DIRECTIONS: Please copy each line from the entries that contains the string "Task".

DATA FOR PROCESSING:
Start of Block

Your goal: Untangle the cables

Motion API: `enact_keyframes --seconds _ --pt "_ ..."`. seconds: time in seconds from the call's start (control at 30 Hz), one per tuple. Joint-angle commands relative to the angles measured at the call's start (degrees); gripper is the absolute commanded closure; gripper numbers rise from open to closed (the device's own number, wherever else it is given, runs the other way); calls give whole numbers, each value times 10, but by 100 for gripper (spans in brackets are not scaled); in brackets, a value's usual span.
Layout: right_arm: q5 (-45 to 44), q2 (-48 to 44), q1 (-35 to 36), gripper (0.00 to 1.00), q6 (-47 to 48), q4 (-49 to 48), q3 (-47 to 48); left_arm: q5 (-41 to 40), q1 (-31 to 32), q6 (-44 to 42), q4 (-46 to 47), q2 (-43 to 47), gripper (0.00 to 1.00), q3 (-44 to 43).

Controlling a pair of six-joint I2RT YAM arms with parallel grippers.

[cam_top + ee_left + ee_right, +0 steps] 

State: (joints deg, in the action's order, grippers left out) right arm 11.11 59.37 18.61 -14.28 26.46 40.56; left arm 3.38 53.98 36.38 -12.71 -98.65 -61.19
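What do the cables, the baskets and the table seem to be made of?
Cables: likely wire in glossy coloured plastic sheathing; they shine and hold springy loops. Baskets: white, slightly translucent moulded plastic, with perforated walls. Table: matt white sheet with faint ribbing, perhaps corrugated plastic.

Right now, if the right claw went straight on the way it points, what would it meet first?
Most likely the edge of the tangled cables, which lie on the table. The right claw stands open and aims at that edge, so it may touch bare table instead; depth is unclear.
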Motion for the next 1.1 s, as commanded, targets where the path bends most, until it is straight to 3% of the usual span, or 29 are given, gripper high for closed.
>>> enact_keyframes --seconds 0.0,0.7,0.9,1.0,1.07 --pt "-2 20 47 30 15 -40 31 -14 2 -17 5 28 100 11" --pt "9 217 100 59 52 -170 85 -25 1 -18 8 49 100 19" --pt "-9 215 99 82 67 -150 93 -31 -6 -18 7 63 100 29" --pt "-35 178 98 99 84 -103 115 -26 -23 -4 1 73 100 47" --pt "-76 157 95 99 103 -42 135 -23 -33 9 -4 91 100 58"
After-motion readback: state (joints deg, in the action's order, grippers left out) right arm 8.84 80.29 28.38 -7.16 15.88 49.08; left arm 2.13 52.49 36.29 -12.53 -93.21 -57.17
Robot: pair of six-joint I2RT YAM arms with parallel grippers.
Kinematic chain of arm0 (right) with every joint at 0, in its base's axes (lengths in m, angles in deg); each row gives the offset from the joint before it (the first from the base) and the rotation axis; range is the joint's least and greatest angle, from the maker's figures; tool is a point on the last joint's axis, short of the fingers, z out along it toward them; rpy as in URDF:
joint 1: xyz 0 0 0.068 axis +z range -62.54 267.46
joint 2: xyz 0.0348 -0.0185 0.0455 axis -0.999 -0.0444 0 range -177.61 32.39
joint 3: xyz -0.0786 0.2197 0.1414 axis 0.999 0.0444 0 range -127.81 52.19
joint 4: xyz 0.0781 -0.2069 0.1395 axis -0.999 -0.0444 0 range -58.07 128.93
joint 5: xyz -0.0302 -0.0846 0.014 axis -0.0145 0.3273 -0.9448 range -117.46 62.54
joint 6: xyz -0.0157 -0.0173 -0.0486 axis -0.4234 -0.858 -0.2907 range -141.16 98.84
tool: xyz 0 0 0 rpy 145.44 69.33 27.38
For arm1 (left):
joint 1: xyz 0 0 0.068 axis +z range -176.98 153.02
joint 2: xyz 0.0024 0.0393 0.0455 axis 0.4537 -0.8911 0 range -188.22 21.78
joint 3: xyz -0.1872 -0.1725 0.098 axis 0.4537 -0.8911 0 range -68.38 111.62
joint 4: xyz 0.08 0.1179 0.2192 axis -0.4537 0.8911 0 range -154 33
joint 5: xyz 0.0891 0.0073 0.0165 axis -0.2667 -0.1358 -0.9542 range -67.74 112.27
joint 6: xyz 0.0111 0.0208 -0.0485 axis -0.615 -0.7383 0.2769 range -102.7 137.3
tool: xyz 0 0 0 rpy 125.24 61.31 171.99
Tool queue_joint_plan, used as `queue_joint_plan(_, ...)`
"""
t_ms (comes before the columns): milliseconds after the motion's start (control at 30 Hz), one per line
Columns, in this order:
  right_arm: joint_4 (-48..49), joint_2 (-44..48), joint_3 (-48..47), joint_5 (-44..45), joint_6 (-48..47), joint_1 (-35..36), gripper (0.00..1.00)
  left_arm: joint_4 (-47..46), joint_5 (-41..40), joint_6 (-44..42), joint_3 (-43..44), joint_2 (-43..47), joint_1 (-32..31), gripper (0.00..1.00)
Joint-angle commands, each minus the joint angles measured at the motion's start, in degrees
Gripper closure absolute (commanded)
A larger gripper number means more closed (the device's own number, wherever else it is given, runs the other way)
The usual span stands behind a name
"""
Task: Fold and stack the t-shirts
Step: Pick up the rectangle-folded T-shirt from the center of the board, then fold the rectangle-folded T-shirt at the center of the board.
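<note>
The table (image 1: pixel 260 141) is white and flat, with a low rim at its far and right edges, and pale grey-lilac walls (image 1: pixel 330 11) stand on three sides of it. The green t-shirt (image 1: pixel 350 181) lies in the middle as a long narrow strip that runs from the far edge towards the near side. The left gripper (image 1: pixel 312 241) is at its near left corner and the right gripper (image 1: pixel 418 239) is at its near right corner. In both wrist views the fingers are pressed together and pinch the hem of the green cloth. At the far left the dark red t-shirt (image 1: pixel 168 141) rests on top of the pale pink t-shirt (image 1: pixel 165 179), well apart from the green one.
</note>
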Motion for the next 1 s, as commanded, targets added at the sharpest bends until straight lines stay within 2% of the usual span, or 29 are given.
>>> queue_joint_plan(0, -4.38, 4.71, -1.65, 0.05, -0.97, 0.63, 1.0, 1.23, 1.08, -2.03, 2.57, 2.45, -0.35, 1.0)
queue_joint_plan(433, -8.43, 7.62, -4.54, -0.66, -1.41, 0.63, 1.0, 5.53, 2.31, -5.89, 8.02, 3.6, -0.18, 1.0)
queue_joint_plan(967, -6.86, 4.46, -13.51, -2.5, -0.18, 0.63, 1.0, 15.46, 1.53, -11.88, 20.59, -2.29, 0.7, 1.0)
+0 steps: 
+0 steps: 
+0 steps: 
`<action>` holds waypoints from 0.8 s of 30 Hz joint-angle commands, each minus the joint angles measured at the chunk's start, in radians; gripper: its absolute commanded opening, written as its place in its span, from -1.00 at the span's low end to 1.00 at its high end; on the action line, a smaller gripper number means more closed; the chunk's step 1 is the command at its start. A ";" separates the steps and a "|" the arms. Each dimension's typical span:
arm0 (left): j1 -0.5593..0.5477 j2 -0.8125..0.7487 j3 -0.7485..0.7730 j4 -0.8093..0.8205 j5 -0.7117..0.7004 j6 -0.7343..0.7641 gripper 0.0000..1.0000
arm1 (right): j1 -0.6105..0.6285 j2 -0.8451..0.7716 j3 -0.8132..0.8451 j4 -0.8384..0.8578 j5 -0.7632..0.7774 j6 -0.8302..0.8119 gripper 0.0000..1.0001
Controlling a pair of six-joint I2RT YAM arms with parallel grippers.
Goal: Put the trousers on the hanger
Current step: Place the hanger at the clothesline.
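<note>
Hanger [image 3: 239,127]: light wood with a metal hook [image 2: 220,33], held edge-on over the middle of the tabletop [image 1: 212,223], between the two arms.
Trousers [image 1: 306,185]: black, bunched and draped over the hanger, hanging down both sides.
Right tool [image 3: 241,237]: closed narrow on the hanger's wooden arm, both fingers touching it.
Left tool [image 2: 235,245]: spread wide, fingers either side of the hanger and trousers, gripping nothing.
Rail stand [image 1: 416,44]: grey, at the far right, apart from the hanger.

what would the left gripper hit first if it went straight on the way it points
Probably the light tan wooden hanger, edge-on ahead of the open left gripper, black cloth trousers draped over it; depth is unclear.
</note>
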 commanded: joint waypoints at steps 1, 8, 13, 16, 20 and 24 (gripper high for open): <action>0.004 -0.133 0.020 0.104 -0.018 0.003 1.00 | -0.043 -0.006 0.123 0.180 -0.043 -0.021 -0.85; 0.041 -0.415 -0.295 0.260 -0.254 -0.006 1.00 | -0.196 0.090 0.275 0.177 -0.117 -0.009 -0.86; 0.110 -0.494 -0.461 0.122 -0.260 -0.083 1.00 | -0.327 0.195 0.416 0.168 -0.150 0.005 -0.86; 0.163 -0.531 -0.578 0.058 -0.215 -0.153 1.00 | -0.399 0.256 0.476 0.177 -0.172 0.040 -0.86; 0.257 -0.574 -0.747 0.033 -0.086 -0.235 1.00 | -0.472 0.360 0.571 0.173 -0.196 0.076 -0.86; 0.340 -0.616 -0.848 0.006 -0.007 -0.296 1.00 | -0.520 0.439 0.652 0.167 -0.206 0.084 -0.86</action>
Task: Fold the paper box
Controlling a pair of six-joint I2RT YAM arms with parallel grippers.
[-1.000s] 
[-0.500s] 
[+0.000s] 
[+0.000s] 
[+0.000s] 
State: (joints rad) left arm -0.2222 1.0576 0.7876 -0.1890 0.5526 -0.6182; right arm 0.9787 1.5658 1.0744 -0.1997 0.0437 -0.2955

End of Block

FINISHED EXERCISE:
Task: Fold and stack the t-shirts
Task: Fold the paper box

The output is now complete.